Consider hot water recirculating systems in your residential designs.

Green is gold. Everyone in the plumbing profession knows that. However, it is sometimes difficult to determine what is green and what is not.

I recently attended a program where the presenter (a good friend of mine) discussed how hot water recirculating is “green” and should be mandated by the plumbing codes. We often think of hot water recirculating systems being installed in commercial buildings. But he emphasized residential construction.

Until this presentation, I often thought of a recirculating system as being somewhat anti-green. In the good old days, environmentalists spoke of the waste of energy to maintain the temperature of hot water in a recirculating system. I could not disagree with these environmentalists; installing a hot water recirculating system does use more energy to heat the water and run the pump for circulating.

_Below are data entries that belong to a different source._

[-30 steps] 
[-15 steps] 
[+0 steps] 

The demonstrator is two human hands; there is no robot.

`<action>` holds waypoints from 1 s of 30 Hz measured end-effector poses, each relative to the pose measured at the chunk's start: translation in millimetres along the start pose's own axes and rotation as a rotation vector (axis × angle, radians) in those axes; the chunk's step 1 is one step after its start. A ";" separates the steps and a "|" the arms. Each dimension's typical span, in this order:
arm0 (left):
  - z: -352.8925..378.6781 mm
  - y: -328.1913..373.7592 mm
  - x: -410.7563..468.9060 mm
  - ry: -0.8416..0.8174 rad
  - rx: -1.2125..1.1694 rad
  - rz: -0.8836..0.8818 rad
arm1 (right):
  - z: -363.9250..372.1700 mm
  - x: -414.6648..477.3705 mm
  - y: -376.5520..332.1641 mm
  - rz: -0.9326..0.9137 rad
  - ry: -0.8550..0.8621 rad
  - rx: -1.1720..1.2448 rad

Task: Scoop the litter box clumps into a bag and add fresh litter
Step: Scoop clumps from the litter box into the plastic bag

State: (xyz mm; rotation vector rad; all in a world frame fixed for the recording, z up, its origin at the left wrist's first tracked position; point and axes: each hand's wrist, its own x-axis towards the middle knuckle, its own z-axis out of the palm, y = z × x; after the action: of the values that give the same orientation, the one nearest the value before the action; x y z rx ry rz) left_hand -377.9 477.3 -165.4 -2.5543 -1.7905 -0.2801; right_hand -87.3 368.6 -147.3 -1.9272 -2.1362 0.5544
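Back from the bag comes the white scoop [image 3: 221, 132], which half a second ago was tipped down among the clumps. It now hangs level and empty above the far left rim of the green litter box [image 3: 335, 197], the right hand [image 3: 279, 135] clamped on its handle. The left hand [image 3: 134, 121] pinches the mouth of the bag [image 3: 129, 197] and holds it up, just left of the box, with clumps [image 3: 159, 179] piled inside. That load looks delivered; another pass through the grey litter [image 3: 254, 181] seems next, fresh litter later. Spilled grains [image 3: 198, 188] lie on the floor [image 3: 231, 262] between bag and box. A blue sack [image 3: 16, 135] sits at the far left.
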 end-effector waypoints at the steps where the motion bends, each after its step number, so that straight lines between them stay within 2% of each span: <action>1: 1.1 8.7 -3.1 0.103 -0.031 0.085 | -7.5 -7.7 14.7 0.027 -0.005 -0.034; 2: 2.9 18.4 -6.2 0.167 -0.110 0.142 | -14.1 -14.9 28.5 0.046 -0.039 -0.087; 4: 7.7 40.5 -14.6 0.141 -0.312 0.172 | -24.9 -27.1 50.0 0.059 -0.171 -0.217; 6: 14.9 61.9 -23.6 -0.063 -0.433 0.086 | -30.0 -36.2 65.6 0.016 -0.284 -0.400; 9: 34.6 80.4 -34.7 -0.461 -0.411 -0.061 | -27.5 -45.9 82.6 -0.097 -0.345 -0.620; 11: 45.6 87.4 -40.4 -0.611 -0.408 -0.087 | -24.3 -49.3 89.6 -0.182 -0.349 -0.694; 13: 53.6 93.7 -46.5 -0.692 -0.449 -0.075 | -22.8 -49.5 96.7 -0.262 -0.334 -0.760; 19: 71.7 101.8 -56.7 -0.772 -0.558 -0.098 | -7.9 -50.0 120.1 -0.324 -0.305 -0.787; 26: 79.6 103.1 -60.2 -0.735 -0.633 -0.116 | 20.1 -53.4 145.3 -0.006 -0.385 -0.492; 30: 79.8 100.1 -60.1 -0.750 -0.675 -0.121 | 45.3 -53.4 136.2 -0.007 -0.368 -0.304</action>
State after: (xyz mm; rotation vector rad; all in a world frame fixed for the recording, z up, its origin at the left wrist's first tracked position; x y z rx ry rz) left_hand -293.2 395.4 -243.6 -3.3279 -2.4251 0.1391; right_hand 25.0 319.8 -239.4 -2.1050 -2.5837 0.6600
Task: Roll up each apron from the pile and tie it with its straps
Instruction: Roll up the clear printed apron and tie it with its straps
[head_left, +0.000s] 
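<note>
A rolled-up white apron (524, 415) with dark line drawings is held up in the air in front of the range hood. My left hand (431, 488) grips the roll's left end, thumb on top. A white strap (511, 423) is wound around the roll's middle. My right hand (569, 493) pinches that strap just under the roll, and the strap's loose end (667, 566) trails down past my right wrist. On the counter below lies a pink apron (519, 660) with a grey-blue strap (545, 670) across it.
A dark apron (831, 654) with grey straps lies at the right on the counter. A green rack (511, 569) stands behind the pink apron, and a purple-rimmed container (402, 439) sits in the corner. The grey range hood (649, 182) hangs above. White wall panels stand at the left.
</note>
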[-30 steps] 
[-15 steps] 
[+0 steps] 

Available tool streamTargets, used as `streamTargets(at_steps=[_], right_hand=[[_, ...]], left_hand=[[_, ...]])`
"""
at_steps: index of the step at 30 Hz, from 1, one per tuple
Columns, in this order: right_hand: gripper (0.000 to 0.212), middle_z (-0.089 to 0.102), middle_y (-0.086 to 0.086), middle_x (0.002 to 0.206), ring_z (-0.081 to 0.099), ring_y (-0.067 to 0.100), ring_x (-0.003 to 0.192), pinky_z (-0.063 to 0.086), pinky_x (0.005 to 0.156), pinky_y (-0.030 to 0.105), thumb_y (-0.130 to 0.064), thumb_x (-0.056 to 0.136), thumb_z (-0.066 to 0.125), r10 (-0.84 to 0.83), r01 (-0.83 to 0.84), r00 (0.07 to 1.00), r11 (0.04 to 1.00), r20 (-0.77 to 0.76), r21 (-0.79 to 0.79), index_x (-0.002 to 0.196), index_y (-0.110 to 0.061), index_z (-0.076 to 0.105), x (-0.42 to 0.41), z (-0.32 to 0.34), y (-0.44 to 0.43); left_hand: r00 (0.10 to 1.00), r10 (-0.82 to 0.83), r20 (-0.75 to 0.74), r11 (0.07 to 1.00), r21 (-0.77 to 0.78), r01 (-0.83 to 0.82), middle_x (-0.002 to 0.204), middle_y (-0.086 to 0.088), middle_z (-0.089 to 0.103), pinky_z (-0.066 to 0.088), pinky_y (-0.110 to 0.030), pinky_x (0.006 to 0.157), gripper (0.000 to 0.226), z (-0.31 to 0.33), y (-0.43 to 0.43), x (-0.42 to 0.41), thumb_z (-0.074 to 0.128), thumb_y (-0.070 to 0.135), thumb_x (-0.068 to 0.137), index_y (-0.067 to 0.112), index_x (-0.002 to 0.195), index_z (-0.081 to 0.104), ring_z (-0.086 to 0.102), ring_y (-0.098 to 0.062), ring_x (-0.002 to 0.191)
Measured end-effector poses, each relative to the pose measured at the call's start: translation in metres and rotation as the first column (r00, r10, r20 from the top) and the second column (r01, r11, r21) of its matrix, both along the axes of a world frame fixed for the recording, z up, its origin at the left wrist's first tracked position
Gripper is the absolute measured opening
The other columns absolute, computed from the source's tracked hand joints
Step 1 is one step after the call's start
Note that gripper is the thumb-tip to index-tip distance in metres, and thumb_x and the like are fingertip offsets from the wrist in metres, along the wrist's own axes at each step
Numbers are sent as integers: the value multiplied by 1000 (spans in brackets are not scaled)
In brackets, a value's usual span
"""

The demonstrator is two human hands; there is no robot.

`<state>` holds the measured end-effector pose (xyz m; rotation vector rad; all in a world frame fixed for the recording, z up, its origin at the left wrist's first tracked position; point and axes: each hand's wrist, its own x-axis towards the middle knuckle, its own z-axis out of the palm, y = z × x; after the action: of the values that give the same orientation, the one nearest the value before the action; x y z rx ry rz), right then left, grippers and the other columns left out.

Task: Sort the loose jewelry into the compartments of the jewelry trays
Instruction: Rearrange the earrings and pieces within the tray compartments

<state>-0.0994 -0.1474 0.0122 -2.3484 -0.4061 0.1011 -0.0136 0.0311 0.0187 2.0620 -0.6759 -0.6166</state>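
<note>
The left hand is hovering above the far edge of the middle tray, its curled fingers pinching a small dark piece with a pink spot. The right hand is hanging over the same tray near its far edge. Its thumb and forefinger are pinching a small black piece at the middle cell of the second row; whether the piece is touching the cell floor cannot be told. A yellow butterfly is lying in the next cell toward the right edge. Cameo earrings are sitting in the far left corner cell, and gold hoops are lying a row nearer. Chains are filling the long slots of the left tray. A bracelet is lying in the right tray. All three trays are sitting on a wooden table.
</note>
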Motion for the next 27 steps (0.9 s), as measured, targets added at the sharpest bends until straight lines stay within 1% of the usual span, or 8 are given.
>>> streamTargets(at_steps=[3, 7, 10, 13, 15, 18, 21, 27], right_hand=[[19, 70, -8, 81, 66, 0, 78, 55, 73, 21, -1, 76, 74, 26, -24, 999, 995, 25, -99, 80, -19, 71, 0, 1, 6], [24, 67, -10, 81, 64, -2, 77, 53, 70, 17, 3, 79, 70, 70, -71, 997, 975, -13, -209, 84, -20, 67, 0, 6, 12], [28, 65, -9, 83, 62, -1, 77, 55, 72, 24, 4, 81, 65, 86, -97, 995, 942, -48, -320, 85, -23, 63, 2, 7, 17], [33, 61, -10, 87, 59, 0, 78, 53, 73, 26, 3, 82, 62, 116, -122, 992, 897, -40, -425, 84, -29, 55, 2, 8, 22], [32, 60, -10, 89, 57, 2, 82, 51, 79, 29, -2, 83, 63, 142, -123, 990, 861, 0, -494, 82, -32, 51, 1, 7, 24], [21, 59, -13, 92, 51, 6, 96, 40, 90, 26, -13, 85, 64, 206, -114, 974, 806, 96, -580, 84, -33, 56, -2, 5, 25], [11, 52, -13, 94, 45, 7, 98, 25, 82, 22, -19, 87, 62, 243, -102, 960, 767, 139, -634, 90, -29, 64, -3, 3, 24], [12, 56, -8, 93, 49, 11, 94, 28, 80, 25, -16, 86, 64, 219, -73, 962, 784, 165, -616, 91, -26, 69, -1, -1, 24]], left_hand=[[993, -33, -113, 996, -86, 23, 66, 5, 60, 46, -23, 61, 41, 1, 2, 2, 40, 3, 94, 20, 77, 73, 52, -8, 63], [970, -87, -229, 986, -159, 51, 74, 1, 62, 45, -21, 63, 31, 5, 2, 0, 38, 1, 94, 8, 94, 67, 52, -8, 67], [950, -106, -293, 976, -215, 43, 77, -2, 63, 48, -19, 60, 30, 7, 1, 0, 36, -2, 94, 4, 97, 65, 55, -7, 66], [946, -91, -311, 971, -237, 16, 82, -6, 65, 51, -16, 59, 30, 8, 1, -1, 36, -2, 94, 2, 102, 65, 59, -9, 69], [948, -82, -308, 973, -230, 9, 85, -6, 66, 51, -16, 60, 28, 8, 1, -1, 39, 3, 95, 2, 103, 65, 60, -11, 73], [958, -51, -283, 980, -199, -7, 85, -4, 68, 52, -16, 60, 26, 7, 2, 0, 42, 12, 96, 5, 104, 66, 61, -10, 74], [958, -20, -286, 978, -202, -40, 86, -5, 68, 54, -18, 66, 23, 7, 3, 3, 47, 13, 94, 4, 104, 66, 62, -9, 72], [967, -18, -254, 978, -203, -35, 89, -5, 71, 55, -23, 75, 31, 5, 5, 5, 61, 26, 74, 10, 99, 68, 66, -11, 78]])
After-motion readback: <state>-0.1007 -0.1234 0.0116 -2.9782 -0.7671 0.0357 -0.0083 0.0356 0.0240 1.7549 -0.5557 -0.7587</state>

As was pointed out in this presentation, though, this old-school thinking was shortsighted. When going green, you must consider all of the energy use, not just the local use in the building.

Without a hot water recirculating system, there is a tremendous waste of water when a remote fixture is first used. A person turns on the faucet and waits for the hot water, resulting in water waste. That water was once heated, which means there is a waste of heated water, and use of the water heater. The water had to be treated at the water treatment plant and transported through the public mains. That used energy. Finally, the water is discharged down the drain and must be treated at the sewage treatment plant.

When you take everything into consideration, it is easy to see that hot water recirculating is green.

Why Wait?

The plumbing codes only require temperature maintenance when the source of hot water is more than 100 feet to the last fixture. A fixture that is 99 feet away will have to wait a long time for hot water.

I recently did the plumbing in my older brother’s house. His water heater was less than 100 feet to the furthest fixture, but the house was still big. I returned the hot water line just short of the last room having plumbing fixtures. There was about 15 feet of additional piping that was not on the recirculating line.

Before he moved in, I asked my brother to conduct a test. First, I wanted to see how long it would take to get hot water to the most remote fixture without the recirculating pump operating. With just the hot water faucet turned on, it took three and a half minutes to get hot water. At a discharge rate of 2.2 gpm, that amounts to 7.7 gallons of wasted water.

After allowing the hot water piping to cool down, the recirculating pump was turned on. Hot water arrived at the same faucet in 10 seconds. When comparing three and a half minutes to 10 seconds, that is considerable.

In my own home, where the remote fixture is much closer to the water heater, it still takes a minute and a half every morning to get hot water. Still a considerable waste of water every day.

As you can see, the 100-foot distance specified in the plumbing codes is not a green-friendly number. You should start to consider hot water recirculating for almost all plumbing systems.

Hot Water Maintenance

The green debate continues with the various ways of maintaining hot water in the piping system. The heat tracing manufacturers claim they are more green-friendly since they use less energy to maintain the temperature of hot water. Self-limiting heat tracing tapes only supply energy when the water temperature drops below a certain temperature, typically 110 degrees F. Additionally, the heat tracing tapes can extend further down the piping to limit the amount of hot water piping that does not have temperature maintenance. Finally, they claim that there is no cost of operating a pump.

Pump manufacturers are providing ways of controlling the use of the pump to save energy in the operation of the pump and the reheating of the water. The simplest form of control is a timer clock on the pump. The common complaint about a timer clock is that once there is a power failure, the clock is out of whack and no one remembers to reset it.

Other systems turn on the recirculating pump by sensing the temperature of the hot water. When the temperature drops, the pump starts to circulate the hot water until the temperature setting is satisfied - another good green method of limiting the use of the pump.

Some engineers prefer a small constant operating pump for a recirculating system. You don’t have to move much water, and the pump likes to operate 24/7. The thought is that the smaller pump will use much less power. Plus, the life of the pump is greatly extended.

Another concept is to provide many instantaneous water heaters throughout the building. This avoids long runs of piping, and minimizes the temperature loss in the hot water piping system. This type of design is gaining popularity in certain commercial buildings. I also have seen the concept used in a large “McMansion”: Three gas-fired water heaters were located throughout this huge house.

The beauty of a hot water recirculating system is that you can sell it as green and convenient. The owner can be proud of helping the environment, while not having to wait long for her hot water.

When analyzing a hot water distribution system, forget about the 100-foot distance for hot water recirculating. Start thinking that you should always include a hot water recirculating system. Sell it as a green feature for the building. Then remind the owner of the convenience of having hot water instantly.

This is an easy sell, and everyone is happy. Just remember, go green.